Exercise details: From the data underneath, reproduce exactly the stretch that begins at the line with "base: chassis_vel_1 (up" and ends after the line with "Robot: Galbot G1".

(Stored data entries)
-=-=-

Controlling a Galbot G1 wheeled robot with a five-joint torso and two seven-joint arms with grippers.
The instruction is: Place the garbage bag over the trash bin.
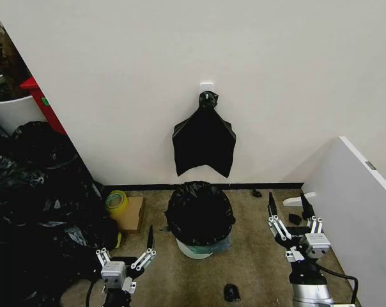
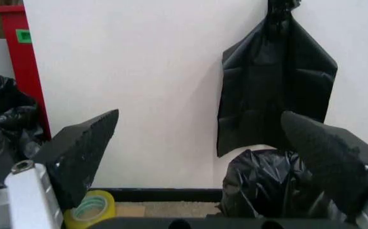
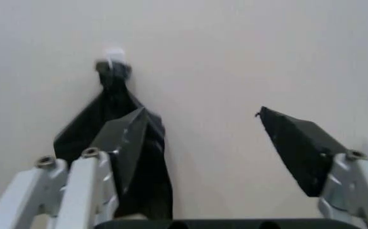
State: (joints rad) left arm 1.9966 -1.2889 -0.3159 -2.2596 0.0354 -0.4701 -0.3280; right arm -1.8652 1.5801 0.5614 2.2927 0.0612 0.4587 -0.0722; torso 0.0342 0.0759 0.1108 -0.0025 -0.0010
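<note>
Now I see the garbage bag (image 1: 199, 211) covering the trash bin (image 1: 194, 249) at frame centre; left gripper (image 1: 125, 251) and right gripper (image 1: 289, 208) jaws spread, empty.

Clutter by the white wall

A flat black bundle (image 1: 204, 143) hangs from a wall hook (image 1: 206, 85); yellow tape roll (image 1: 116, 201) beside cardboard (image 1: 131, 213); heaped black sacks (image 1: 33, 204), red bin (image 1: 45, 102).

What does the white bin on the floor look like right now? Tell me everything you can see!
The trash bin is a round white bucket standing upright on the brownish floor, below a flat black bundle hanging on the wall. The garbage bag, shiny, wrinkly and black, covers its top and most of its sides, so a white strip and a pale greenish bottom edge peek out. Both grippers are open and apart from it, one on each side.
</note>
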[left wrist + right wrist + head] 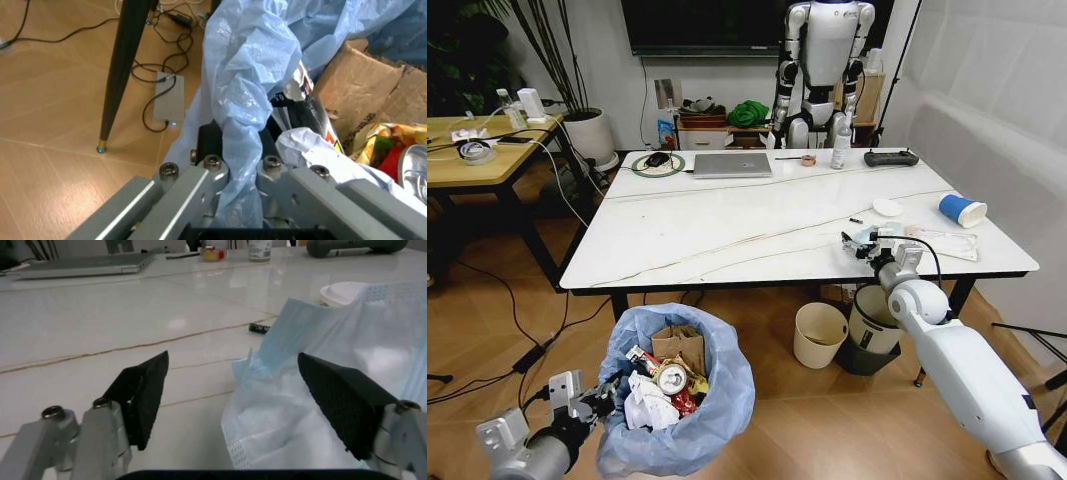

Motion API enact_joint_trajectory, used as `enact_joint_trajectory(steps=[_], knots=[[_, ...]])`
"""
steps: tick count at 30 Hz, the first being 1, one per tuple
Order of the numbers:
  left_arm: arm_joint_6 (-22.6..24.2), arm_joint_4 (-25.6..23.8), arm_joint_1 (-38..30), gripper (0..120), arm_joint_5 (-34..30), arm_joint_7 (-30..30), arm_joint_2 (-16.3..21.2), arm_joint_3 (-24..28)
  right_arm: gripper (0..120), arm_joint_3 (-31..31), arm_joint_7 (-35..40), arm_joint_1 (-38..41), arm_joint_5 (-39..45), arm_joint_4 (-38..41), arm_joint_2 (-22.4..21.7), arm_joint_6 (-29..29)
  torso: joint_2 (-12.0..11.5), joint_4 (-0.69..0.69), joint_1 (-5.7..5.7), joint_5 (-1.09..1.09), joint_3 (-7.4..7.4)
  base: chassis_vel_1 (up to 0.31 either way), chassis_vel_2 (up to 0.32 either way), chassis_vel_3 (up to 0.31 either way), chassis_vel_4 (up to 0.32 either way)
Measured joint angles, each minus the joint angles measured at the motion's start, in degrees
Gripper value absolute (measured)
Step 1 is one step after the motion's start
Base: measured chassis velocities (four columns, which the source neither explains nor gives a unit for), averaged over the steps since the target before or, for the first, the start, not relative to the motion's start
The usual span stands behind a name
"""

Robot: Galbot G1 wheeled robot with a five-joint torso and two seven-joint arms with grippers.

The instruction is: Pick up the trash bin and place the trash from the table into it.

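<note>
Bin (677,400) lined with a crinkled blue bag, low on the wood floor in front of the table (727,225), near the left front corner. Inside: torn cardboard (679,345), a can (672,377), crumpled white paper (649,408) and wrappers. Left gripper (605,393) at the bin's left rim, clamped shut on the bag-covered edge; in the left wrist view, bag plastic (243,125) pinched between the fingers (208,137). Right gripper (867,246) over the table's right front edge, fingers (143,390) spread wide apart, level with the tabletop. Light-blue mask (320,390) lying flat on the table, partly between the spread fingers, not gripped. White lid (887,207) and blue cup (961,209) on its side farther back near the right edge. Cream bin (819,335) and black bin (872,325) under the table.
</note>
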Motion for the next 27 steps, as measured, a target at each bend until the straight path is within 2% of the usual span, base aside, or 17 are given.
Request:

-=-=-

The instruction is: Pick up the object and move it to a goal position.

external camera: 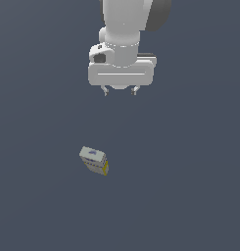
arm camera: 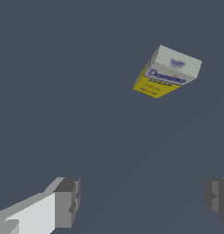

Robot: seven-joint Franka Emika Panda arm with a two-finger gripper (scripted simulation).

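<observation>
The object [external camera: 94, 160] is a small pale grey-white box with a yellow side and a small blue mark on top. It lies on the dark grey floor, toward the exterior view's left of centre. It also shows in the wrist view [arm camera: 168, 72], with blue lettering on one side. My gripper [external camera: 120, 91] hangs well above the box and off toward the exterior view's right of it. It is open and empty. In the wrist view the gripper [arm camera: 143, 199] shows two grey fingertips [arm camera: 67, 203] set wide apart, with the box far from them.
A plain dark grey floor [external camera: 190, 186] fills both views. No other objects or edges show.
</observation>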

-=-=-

Completed task:
  base: chassis_vel_1 (up to 0.31 either way), chassis_vel_2 (up to 0.32 either way), chassis_vel_3 (up to 0.31 either way), chassis_vel_4 (up to 0.32 either way)
Measured joint angles, each minus the joint angles measured at the motion's start, in degrees
Gripper value absolute (measured)
Step 1 is one step after the motion's start
Base: measured chassis velocities (four columns, which the source neither explains nor gives a unit for), averaged over the steps since the target before or, for the first, the start, not relative to the motion's start
The usual span stands behind a name
"""

Robot: Galbot G1 wheeled robot with a five-joint torso and two seven-joint arms with grippers.

This answer requires nothing more.